Overview :
Sejarah pupuk organik sudah dikenal lama oleh petani, bahkan petani hanya mengenal pupuk organik sebelum adanya Revolusi Hijau dalam sistem pertanian di Indonesia. Penggunaan pupuk anorganik memang sangat praktis, cepat tersedia dan mudah dalam aplikasinya, akan tetapi pengaruh dan efeknya secara tidak langsung terasa dengan makin menurunnya tingkat kesuburan dan menurunnya jumlah produksi, baik dilihat secara kualitas maupun kuantitas.
Berdasarkan penelitian mengindikasikan bahwa lahan pertanian di Indonesia sebagian besar produktifitasnya sudah menurun dan mengalami degradasi, baik secara fisik, kimia dan biologi tanah, ini terkait dengan tingkat kandungan C-Organik tanah yang hanya mencapai < 2 %, bahkan pada lahan sawah intensif rata -rata mencapai < 1 %, sedangkan lahan yang baik dan dikatakan dapat optimal dalam produktifitasnya memerlukan kandungan C – Organik minimal 2,5 %.
Kandungan C yang besar sangat diperlukan oleh jasad renik dan mikroorganisme tanah yang digunakan sebagai energi untuk memfiksasi dan mengurai kandungan hara yang ada di area pertanaman, baik dari udara maupun dari tanah itu sendiri. Pupuk Organik berperan sebagai pengikat butiran butiran primer menjadi butiran sekunder tanah sehingga menghasilkan struktur fisik tanah yang baik. Kondisi ini besar pengaruhnya terhadap porositas, penyimpanan dan penyediaan air, aerasi tanah dan suhu tanah.
Dalam permentan No.02/Pert/Hk.060/2/2006, tentang pupuk organik dan pembenah tanah, dikemukakan bahwa pupuk organik adalah pupuk yang sebagian besar atau seluruhnya terdiri atas bahan organik yang berasal dari tanaman dan atau hewan yang telah melalui proses rekayasa, dapat berbentuk padat atau cair yang digunakan mensuplai bahan organik untuk memperbaiki fisik, kimia dan biologi tanah.
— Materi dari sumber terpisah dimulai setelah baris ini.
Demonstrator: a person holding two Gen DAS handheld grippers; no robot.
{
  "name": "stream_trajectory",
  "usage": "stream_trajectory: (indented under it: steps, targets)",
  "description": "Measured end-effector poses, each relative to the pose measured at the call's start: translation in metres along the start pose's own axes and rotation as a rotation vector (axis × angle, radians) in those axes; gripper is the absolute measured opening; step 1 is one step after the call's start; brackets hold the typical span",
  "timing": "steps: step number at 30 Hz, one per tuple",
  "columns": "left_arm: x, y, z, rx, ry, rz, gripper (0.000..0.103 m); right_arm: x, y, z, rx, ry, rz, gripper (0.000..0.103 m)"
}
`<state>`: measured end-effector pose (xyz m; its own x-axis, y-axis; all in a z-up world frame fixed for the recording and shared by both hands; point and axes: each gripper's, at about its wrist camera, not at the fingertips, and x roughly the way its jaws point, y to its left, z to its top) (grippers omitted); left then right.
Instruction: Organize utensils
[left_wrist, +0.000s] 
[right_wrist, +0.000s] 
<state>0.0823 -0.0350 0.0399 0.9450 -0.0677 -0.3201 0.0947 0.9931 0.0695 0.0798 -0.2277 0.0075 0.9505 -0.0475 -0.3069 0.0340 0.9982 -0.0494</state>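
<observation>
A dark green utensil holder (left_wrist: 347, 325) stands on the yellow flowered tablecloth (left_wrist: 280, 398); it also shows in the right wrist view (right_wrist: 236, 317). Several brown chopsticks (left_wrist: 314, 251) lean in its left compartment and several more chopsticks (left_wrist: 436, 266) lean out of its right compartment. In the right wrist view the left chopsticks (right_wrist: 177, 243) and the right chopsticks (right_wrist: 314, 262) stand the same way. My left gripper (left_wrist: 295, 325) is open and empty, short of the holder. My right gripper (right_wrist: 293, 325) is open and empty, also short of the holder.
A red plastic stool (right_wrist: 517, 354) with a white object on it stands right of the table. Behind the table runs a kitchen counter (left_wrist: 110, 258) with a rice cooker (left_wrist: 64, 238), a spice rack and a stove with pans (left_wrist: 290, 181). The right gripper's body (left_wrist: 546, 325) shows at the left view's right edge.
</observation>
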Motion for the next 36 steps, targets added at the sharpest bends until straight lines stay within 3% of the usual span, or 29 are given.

Dengan latar belakang keadaan dan sistem budidaya pertanian di Indonesia saat ini, dimana disatu sisi negara kita adalah negara agraris yang kaya akan potensi pertanian tetapi disisi lain hanya memanfaatkan lahan sebagai tempat memproduksi dengan menggunakan bahan – bahan anorganik (kimia) yang bertujuan meningkatkan hasil produksi tanpa memperhatikan nilai – nilai sistem keseimbangan pengolahan dan pemeliharaan lahan itu sendiri, maka sebagai akibat dari sistem tersebut tingkat produktifitas dan kesuburan tanah semakin menurun.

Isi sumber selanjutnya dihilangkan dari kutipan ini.